### Assignment
An exact transcription of every record is needed.

----- Material provided -----

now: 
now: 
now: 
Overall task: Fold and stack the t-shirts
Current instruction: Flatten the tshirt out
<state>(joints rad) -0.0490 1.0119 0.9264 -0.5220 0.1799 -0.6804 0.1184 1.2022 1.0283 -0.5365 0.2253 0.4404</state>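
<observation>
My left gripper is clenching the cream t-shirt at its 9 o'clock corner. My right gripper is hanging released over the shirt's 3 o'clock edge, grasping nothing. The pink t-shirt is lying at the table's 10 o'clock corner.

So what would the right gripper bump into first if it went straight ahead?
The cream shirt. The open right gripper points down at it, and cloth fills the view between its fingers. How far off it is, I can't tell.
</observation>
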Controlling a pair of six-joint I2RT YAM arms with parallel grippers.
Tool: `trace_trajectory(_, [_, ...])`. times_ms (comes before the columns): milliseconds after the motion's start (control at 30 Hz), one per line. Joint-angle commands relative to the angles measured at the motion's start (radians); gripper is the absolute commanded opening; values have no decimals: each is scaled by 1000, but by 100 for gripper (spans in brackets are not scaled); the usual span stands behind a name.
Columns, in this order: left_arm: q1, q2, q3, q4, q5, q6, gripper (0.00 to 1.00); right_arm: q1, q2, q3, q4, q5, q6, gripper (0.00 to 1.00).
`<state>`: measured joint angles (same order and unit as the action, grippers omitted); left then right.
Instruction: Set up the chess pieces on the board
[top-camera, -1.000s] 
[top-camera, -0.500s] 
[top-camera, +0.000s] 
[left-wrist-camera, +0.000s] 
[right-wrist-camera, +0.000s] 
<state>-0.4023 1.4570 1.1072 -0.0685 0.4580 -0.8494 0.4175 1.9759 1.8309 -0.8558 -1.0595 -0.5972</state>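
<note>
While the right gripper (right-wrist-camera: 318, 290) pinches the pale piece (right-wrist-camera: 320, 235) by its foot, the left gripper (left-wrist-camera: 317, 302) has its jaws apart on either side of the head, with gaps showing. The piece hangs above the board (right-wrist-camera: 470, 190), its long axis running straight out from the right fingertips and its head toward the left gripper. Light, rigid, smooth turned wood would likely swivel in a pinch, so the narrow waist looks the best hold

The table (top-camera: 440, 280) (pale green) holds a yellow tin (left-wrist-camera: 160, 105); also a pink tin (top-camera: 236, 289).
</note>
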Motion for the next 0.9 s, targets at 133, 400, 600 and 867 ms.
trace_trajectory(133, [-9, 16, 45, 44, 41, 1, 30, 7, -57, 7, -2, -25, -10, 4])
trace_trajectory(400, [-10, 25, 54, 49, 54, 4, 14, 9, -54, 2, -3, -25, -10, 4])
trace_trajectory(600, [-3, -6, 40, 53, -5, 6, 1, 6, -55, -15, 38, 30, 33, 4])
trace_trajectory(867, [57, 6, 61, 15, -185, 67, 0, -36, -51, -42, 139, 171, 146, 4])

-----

### Reply
now: 
now: 
now: 
Overall task: Fold and stack the t-shirts
Current instruction: Flatten the tshirt out
<state>(joints rad) -0.0490 1.0119 0.9264 -0.5220 0.1799 -0.6804 0.1184 1.2022 1.0283 -0.5365 0.2253 0.4404</state>
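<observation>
My left gripper is clenching the cream t-shirt at its 9 o'clock corner. My right gripper is hanging released over the shirt's 3 o'clock edge, grasping nothing. The pink t-shirt is lying at the table's 10 o'clock corner.

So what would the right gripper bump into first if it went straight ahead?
The cream shirt. The open right gripper points down at it, and cloth fills the view between its fingers. How far off it is, I can't tell.
</observation>
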Controlling a pair of six-joint I2RT YAM arms with parallel grippers.
Tool: `trace_trajectory(_, [_, ...])`. times_ms (comes before the columns): milliseconds after the motion's start (control at 30 Hz), one per line. Joint-angle commands relative to the angles measured at the motion's start (radians); gripper is the absolute commanded opening; values have no decimals: each is scaled by 1000, but by 100 for gripper (spans in brackets are not scaled); the usual span stands behind a name.
Columns, in this order: left_arm: q1, q2, q3, q4, q5, q6, gripper (0.00 to 1.00); right_arm: q1, q2, q3, q4, q5, q6, gripper (0.00 to 1.00).
`<state>`: measured joint angles (same order and unit as the action, grippers omitted); left then right.
Instruction: Set up the chess pieces on the board
[top-camera, -1.000s] 
[top-camera, -0.500s] 
[top-camera, +0.000s] 
[left-wrist-camera, +0.000s] 
[right-wrist-camera, +0.000s] 
<state>-0.4023 1.4570 1.1072 -0.0685 0.4580 -0.8494 0.4175 1.9759 1.8309 -0.8558 -1.0595 -0.5972</state>
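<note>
While the right gripper (right-wrist-camera: 318, 290) pinches the pale piece (right-wrist-camera: 320, 235) by its foot, the left gripper (left-wrist-camera: 317, 302) has its jaws apart on either side of the head, with gaps showing. The piece hangs above the board (right-wrist-camera: 470, 190), its long axis running straight out from the right fingertips and its head toward the left gripper. Light, rigid, smooth turned wood would likely swivel in a pinch, so the narrow waist looks the best hold

The table (top-camera: 440, 280) (pale green) holds a yellow tin (left-wrist-camera: 160, 105); also a pink tin (top-camera: 236, 289).
</note>
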Motion for the next 0.9 s, targets at 133, 400, 600 and 867 ms.
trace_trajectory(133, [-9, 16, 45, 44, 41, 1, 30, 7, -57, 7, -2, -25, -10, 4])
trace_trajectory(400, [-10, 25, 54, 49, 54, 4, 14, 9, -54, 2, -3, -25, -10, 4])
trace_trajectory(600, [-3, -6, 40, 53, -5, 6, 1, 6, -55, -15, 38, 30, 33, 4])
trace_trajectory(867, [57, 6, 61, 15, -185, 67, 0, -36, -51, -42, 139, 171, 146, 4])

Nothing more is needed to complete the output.